_The problem_:
Determine the count of lines in the data below that include the word "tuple", and give nothing besides it.

_Records to process_:

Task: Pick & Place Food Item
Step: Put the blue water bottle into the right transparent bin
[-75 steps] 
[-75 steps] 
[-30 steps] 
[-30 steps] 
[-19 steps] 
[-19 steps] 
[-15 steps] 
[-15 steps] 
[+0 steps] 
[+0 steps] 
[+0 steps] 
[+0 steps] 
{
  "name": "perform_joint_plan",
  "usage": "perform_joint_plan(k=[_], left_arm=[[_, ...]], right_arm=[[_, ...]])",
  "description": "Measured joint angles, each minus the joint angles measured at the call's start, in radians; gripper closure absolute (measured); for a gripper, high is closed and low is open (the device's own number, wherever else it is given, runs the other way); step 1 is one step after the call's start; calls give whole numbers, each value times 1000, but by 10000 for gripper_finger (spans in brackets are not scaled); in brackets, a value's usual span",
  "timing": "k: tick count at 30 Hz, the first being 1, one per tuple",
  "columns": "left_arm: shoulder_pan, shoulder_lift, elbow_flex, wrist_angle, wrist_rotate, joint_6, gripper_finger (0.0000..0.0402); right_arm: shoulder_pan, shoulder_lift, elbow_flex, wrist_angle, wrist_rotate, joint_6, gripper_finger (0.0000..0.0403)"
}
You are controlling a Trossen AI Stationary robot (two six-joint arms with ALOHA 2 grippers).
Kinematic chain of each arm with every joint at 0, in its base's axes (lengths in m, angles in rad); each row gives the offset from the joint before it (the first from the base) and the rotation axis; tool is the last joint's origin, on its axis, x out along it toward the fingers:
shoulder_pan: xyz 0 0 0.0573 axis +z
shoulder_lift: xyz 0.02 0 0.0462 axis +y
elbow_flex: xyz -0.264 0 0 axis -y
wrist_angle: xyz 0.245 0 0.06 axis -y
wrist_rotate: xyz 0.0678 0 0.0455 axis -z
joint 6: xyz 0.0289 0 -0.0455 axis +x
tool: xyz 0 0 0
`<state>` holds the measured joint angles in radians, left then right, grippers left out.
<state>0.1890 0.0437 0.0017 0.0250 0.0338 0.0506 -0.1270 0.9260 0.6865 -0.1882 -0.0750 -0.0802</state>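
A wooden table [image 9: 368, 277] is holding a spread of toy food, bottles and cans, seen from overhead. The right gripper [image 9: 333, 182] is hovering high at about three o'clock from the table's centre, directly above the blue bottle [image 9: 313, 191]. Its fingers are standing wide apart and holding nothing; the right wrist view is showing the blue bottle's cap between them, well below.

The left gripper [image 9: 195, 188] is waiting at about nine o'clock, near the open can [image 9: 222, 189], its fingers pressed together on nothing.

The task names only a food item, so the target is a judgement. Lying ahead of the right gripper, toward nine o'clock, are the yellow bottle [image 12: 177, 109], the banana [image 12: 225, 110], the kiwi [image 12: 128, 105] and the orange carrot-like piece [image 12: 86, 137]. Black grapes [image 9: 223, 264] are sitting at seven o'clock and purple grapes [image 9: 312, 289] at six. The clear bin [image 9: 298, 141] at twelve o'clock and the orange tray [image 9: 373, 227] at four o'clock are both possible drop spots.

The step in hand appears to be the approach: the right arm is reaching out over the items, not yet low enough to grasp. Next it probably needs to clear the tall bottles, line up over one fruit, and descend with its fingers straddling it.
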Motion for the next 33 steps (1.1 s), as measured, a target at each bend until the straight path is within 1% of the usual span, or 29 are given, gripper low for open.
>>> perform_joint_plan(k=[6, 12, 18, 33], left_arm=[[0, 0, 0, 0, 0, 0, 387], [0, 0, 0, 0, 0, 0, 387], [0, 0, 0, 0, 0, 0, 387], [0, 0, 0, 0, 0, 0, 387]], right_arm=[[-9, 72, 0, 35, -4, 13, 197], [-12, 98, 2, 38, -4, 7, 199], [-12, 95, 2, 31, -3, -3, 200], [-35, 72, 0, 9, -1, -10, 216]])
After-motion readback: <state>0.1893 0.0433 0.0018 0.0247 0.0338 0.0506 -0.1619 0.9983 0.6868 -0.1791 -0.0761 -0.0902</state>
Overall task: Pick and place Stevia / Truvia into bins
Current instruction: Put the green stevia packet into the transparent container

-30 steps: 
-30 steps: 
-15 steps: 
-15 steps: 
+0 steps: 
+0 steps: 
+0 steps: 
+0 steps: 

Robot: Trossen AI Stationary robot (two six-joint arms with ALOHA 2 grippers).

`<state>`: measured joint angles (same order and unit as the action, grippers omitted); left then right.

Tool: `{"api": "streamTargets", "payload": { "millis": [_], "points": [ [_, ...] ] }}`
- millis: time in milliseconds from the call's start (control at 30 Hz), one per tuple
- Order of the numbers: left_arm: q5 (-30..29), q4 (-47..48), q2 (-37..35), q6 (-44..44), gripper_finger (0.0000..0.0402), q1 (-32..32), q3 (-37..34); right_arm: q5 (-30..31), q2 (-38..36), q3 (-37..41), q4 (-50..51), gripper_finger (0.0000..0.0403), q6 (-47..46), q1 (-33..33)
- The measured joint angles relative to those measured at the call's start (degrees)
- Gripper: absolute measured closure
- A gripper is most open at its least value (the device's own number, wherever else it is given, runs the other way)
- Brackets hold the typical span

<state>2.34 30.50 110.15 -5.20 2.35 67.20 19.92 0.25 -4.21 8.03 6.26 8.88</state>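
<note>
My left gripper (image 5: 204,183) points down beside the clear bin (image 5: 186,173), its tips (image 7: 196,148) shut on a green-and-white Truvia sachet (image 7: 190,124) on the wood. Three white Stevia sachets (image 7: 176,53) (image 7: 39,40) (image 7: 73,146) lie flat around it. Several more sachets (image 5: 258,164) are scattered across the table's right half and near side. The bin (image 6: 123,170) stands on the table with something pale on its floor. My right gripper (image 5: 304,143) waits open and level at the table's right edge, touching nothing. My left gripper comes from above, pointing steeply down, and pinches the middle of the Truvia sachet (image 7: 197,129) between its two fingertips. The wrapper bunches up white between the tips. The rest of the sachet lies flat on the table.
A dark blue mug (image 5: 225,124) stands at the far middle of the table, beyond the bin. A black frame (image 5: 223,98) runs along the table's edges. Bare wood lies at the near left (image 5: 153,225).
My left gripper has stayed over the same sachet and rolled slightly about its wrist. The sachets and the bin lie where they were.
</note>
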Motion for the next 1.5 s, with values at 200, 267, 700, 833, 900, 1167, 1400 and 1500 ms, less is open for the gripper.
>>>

_Solved problem_:
2